オリバー君のために設置されたアカウントの寄付金は、管理者だったシャーリーンからアレックスさん家族のもとへ届けられるはずだった。ところがアレックスさんがオリバー君のための葬儀費用を渡してほしいと再三連絡を試みるも、シャーリーンは「サイト側が寄付金を差し押さえている」といった嘘をつき、そのお金でオンラインのビンゴやスロットマシーンなどギャンブル三昧の日々を送っていたのだ。しかもギャンブルで得た利益で、自分の家族にプレゼントを購入していたという。

シャーリーンは購入した高価なギフトや結婚式の計画を立てていることをSNSに投稿していたが、それを見て不審に思ったアレックスさんがサイト側に問い合わせたところ、寄付金がシャーリーンによって全額引き出されていたことを知った。シャーリーンは窃盗罪で逮捕されてから判決が出るまでの間に、計画通り今年2月に自身の結婚式まで挙げていたのである。

アレックスさんは「あまりにも酷すぎます。私たち家族は彼女のことを信じていました。自分の友人が大変な状況の時に、よくもこんなことができるものだと裏切られた気持ちと怒りでいっぱいです。自分たち家族のために親切に寄付をしてくださったみなさんにお金が盗まれたことを説明しなければならず、大変な罪悪感を抱きました」と話している。

息子の葬儀代や生活費にもお金がかかる。

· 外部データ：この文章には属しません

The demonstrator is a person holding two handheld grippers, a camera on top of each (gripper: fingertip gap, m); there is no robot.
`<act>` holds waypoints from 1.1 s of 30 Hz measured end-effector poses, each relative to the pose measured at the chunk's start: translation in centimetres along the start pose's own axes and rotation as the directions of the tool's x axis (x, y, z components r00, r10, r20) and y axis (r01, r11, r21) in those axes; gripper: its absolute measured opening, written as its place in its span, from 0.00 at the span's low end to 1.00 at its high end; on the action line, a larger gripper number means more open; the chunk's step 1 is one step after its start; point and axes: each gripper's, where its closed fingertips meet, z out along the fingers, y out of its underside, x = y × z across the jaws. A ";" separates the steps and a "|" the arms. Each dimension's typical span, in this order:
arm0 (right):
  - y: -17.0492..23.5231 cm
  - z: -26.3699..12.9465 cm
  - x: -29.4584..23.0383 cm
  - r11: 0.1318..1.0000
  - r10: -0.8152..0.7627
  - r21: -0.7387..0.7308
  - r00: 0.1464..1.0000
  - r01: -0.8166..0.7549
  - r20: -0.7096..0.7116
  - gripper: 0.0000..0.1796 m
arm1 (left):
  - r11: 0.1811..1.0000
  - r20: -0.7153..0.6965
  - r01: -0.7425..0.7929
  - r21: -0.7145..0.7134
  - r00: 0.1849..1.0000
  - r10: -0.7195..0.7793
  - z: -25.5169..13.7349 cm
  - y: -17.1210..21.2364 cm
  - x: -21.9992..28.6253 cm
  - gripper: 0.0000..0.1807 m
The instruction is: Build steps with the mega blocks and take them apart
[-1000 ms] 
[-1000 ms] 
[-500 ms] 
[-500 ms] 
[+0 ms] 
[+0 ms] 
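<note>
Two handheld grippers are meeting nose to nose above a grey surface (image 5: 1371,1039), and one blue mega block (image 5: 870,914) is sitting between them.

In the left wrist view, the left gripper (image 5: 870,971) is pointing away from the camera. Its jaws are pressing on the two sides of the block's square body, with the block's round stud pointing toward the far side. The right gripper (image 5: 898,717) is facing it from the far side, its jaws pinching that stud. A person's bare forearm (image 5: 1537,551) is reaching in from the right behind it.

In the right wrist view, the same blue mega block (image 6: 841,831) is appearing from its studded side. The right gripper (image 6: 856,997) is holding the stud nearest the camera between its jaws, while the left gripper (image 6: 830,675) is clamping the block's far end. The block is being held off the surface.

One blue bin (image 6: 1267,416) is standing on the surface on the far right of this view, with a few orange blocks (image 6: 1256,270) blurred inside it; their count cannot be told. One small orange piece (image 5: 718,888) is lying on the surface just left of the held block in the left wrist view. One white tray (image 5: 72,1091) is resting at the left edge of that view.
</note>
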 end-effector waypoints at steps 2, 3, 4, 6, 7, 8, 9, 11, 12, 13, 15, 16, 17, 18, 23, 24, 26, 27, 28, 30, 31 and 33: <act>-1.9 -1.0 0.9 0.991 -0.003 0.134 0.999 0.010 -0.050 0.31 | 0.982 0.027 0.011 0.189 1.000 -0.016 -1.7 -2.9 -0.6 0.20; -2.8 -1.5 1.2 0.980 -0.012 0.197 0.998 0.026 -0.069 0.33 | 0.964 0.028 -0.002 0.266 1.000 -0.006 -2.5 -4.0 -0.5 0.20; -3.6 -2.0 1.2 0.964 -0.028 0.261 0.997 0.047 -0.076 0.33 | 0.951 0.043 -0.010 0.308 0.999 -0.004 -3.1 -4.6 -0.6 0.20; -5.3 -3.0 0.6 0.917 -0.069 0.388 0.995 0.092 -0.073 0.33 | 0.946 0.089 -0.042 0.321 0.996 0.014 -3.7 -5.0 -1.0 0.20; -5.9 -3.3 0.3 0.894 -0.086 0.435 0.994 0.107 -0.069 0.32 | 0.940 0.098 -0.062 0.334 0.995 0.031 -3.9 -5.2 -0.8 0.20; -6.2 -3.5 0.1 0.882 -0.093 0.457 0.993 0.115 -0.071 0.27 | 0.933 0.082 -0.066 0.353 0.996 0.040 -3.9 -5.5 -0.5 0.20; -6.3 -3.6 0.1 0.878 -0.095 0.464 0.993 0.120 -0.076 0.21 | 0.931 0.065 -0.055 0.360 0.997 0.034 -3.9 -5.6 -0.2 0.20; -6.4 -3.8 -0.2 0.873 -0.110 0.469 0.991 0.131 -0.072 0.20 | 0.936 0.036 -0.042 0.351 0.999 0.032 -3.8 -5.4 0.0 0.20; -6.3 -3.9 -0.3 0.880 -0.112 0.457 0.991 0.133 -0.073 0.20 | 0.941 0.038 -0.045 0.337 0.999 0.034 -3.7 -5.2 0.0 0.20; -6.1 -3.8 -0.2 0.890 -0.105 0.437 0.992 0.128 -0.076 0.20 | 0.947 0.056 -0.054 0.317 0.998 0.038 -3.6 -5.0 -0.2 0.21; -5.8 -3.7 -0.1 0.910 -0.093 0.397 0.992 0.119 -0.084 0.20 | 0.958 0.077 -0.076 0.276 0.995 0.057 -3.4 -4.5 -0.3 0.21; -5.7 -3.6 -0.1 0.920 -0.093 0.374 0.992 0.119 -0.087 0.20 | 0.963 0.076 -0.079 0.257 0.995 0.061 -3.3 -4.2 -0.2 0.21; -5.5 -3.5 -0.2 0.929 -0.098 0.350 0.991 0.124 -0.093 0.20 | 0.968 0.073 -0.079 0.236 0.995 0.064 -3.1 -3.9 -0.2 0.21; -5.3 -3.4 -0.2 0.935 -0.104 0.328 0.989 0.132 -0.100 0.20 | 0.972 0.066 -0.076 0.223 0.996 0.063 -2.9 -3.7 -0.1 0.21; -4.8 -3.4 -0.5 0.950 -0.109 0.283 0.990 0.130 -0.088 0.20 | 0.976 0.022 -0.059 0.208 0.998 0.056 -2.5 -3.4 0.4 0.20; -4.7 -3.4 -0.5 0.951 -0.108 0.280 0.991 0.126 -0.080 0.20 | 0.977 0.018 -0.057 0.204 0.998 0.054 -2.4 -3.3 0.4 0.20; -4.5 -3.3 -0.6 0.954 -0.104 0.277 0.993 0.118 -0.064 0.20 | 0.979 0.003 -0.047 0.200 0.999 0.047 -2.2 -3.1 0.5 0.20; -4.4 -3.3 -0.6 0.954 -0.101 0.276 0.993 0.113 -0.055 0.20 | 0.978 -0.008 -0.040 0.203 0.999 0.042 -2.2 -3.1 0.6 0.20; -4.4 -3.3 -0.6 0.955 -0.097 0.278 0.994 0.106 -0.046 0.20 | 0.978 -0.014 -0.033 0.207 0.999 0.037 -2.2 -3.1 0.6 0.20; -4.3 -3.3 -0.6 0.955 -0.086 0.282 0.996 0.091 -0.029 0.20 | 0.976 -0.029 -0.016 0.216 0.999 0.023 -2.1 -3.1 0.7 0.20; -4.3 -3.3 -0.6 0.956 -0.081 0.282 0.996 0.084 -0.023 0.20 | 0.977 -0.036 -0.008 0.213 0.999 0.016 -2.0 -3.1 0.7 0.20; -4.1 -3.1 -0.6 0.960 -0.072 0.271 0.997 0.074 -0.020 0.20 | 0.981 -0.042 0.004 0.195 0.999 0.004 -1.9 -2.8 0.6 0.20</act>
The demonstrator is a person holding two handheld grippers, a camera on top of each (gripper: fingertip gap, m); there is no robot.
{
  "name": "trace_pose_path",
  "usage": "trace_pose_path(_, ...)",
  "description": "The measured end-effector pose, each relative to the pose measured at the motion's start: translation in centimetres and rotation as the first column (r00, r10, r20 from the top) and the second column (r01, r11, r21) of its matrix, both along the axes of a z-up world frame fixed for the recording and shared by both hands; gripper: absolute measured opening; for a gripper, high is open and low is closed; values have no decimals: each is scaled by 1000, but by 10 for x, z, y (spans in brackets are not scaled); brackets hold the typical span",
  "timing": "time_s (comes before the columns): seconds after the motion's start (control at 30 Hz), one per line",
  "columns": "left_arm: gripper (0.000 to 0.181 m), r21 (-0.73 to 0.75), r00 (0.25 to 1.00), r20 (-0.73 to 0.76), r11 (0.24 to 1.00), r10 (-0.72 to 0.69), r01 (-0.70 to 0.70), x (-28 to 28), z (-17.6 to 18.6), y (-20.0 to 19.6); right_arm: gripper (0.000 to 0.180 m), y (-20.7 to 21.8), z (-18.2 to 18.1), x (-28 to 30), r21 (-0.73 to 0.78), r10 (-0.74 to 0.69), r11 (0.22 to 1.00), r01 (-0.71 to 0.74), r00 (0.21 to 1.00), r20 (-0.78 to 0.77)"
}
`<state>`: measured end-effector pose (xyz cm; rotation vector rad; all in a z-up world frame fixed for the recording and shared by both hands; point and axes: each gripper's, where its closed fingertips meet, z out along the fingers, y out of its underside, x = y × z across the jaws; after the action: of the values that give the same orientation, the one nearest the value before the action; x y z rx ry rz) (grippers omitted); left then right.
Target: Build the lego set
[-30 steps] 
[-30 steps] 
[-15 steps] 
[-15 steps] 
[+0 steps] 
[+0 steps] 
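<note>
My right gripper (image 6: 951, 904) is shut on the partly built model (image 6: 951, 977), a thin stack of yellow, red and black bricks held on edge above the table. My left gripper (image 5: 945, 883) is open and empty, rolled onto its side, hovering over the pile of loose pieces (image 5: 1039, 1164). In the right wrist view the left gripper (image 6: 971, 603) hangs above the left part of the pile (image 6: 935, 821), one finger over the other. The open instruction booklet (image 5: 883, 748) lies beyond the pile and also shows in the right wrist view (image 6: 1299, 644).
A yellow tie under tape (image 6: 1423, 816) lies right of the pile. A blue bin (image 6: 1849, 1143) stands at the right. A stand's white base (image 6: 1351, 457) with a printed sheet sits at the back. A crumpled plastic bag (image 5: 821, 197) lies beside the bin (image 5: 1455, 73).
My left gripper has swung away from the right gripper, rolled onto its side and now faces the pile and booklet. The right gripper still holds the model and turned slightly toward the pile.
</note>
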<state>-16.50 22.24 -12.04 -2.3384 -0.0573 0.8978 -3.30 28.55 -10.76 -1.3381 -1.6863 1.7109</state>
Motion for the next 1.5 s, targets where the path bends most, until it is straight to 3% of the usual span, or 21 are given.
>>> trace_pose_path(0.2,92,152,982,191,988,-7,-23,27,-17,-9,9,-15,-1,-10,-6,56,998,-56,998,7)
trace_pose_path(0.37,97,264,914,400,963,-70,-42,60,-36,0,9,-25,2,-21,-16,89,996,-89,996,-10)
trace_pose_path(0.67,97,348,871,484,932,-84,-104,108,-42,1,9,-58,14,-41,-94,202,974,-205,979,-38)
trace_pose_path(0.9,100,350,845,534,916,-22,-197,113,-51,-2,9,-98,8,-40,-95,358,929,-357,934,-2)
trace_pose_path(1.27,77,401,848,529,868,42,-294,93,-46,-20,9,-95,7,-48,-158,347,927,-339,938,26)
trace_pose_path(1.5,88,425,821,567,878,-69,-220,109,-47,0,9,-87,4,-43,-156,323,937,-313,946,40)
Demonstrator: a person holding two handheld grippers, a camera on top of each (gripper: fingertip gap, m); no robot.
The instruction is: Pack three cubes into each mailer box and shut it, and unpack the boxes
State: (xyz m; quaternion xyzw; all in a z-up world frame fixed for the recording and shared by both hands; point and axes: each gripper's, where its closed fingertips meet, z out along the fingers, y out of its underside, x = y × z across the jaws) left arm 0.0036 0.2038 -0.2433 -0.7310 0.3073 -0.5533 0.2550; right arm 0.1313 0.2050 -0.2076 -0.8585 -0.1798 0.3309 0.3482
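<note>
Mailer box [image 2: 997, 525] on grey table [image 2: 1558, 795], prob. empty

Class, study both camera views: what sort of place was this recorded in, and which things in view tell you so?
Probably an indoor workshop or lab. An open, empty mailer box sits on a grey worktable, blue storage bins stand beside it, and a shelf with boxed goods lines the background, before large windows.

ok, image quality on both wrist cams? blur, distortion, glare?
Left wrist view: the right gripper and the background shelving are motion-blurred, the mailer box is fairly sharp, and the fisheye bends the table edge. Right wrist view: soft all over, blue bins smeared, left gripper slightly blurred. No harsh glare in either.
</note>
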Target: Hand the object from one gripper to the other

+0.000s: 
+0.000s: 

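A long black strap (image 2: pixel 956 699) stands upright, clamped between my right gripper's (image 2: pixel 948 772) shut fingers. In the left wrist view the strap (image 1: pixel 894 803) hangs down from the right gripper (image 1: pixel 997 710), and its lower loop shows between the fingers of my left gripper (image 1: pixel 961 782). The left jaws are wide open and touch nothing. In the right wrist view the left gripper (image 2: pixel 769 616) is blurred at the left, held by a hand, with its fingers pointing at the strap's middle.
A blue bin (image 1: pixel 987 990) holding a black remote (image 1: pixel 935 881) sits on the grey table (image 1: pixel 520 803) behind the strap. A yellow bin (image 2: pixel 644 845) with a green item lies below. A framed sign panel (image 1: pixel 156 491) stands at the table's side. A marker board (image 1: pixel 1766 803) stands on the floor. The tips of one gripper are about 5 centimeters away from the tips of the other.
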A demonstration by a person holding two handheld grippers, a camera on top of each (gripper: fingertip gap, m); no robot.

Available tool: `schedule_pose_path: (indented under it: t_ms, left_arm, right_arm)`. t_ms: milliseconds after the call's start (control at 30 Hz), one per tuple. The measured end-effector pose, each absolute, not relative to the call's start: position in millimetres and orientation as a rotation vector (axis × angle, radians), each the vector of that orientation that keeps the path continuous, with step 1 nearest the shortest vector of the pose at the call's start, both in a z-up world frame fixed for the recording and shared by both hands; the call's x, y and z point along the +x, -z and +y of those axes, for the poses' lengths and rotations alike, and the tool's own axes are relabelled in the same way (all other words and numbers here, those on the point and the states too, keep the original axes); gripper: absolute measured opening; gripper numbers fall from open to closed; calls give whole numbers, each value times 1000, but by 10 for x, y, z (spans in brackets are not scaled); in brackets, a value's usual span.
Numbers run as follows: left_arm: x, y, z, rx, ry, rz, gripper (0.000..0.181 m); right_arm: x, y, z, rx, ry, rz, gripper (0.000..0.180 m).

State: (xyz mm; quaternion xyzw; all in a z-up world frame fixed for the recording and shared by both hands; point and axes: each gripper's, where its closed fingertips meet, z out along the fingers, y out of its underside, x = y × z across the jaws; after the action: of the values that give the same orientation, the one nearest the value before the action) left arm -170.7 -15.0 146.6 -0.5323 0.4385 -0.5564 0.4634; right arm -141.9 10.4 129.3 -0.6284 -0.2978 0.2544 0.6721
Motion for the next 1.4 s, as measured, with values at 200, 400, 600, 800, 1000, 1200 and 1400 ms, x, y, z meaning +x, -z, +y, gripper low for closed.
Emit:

そんなアレックスさん一家にとって、寄付金は必要不可欠のものだった。両親が辛い立場に立たされているのを感じたのだろう、オリバー君の弟ハリー君(8歳)は「これで食べ物を買って」と両親に自分の貯金箱を差し出したそうだ。

「オリバーのためのアカウントは、あの女にとってはドル箱でしかなかったのです」とエイミーさんは語る。ボーンマス刑事法院の裁判ではたった10か月の実刑判決となったシャーリーンに対しても「あの女が懲役刑になったことへの安堵はありますが、刑期には満足していません」と述べた。世間からも「10か月なんて冗談だろ、最低でも4年は刑務所に入れろ」「こんな奴はまた同じことを繰り返すに決まってる」といった批判の声があがっている。